### [GOAL OF THE EXERCISE]
Repeat all of the data precisely.

### [Items from a data source]
▬▬▬▬▬▬▬▬▬▬
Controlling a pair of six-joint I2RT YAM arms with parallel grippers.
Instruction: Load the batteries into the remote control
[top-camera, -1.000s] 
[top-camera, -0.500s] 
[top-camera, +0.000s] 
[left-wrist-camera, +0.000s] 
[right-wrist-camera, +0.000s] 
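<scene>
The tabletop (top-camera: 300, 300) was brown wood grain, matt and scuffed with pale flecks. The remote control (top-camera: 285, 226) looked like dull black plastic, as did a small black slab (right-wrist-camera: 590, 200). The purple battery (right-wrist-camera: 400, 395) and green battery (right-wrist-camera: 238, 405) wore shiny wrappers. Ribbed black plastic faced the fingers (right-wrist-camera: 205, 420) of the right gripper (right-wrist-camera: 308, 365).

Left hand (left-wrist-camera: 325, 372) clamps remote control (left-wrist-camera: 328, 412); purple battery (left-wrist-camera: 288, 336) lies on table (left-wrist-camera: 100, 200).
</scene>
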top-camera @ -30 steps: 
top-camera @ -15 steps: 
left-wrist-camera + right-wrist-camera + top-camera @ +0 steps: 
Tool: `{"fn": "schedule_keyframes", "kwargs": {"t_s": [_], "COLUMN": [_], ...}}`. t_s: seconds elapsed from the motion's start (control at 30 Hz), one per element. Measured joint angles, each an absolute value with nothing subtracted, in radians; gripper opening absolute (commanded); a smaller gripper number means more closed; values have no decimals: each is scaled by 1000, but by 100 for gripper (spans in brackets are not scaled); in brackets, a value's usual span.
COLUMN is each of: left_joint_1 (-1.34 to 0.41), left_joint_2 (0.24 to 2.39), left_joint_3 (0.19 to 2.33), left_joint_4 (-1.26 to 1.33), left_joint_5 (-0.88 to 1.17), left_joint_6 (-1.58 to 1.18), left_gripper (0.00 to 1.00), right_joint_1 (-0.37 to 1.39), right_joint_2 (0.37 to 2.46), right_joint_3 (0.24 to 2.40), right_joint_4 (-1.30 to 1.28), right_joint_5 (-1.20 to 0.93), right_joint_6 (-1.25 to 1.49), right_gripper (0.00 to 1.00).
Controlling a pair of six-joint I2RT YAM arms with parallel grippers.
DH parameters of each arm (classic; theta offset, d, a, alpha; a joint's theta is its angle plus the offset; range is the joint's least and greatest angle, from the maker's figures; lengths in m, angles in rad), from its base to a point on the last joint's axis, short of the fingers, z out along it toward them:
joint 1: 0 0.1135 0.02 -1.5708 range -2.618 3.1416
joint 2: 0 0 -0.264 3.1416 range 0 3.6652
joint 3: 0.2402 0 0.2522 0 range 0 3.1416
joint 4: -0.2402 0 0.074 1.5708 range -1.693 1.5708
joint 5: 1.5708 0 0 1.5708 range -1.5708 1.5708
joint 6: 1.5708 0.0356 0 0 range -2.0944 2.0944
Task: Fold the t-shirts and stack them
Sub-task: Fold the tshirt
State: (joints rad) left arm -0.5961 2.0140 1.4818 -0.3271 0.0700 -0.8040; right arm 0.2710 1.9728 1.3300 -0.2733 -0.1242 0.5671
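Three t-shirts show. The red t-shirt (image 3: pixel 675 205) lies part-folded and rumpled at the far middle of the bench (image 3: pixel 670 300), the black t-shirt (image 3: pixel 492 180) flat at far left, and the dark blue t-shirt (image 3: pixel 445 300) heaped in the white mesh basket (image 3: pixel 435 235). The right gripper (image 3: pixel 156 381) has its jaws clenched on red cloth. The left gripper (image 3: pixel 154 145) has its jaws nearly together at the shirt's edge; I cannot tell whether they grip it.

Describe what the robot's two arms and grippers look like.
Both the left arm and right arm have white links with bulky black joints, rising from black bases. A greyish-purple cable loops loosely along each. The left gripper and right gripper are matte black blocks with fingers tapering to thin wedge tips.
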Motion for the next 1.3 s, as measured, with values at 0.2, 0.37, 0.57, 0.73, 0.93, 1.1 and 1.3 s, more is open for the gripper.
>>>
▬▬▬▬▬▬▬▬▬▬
### [WORKED SOLUTION]
Controlling a pair of six-joint I2RT YAM arms with parallel grippers.
Instruction: Load the batteries into the remote control
[top-camera, -1.000s] 
[top-camera, -0.500s] 
[top-camera, +0.000s] 
[left-wrist-camera, +0.000s] 
[right-wrist-camera, +0.000s] 
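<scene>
The tabletop (top-camera: 300, 300) was brown wood grain, matt and scuffed with pale flecks. The remote control (top-camera: 285, 226) looked like dull black plastic, as did a small black slab (right-wrist-camera: 590, 200). The purple battery (right-wrist-camera: 400, 395) and green battery (right-wrist-camera: 238, 405) wore shiny wrappers. Ribbed black plastic faced the fingers (right-wrist-camera: 205, 420) of the right gripper (right-wrist-camera: 308, 365).

Left hand (left-wrist-camera: 325, 372) clamps remote control (left-wrist-camera: 328, 412); purple battery (left-wrist-camera: 288, 336) lies on table (left-wrist-camera: 100, 200).
</scene>
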top-camera @ -30 steps: 
top-camera @ -15 steps: 
left-wrist-camera + right-wrist-camera + top-camera @ +0 steps: 
Tool: `{"fn": "schedule_keyframes", "kwargs": {"t_s": [_], "COLUMN": [_], ...}}`. t_s: seconds elapsed from the motion's start (control at 30 Hz), one per element. Measured joint angles, each an absolute value with nothing subtracted, in radians; gripper opening absolute (commanded); a smaller gripper number means more closed; values have no decimals: each is scaled by 1000, but by 100 for gripper (spans in brackets are not scaled); in brackets, a value's usual span.
COLUMN is each of: left_joint_1 (-1.34 to 0.41), left_joint_2 (0.24 to 2.39), left_joint_3 (0.19 to 2.33), left_joint_4 (-1.26 to 1.33), left_joint_5 (-0.88 to 1.17), left_joint_6 (-1.58 to 1.18), left_gripper (0.00 to 1.00), right_joint_1 (-0.37 to 1.39), right_joint_2 (0.37 to 2.46), right_joint_3 (0.24 to 2.40), right_joint_4 (-1.30 to 1.28), right_joint_5 (-1.20 to 0.93), right_joint_6 (-1.25 to 1.49), right_gripper (0.00 to 1.00).
Controlling a pair of six-joint I2RT YAM arms with parallel grippers.
DH parameters of each arm (classic; theta offset, d, a, alpha; a joint's theta is its angle plus the offset; range is the joint's least and greatest angle, from the maker's figures; lengths in m, angles in rad), from its base to a point on the last joint's axis, short of the fingers, z out along it toward them:
joint 1: 0 0.1135 0.02 -1.5708 range -2.618 3.1416
joint 2: 0 0 -0.264 3.1416 range 0 3.6652
joint 3: 0.2402 0 0.2522 0 range 0 3.1416
joint 4: -0.2402 0 0.074 1.5708 range -1.693 1.5708
joint 5: 1.5708 0 0 1.5708 range -1.5708 1.5708
joint 6: 1.5708 0.0356 0 0 range -2.0944 2.0944
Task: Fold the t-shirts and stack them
Sub-task: Fold the tshirt
State: (joints rad) left arm -0.5961 2.0140 1.4818 -0.3271 0.0700 -0.8040; right arm 0.2710 1.9728 1.3300 -0.2733 -0.1242 0.5671
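Three t-shirts show. The red t-shirt (image 3: pixel 675 205) lies part-folded and rumpled at the far middle of the bench (image 3: pixel 670 300), the black t-shirt (image 3: pixel 492 180) flat at far left, and the dark blue t-shirt (image 3: pixel 445 300) heaped in the white mesh basket (image 3: pixel 435 235). The right gripper (image 3: pixel 156 381) has its jaws clenched on red cloth. The left gripper (image 3: pixel 154 145) has its jaws nearly together at the shirt's edge; I cannot tell whether they grip it.

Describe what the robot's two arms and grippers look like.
Both the left arm and right arm have white links with bulky black joints, rising from black bases. A greyish-purple cable loops loosely along each. The left gripper and right gripper are matte black blocks with fingers tapering to thin wedge tips.
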Motion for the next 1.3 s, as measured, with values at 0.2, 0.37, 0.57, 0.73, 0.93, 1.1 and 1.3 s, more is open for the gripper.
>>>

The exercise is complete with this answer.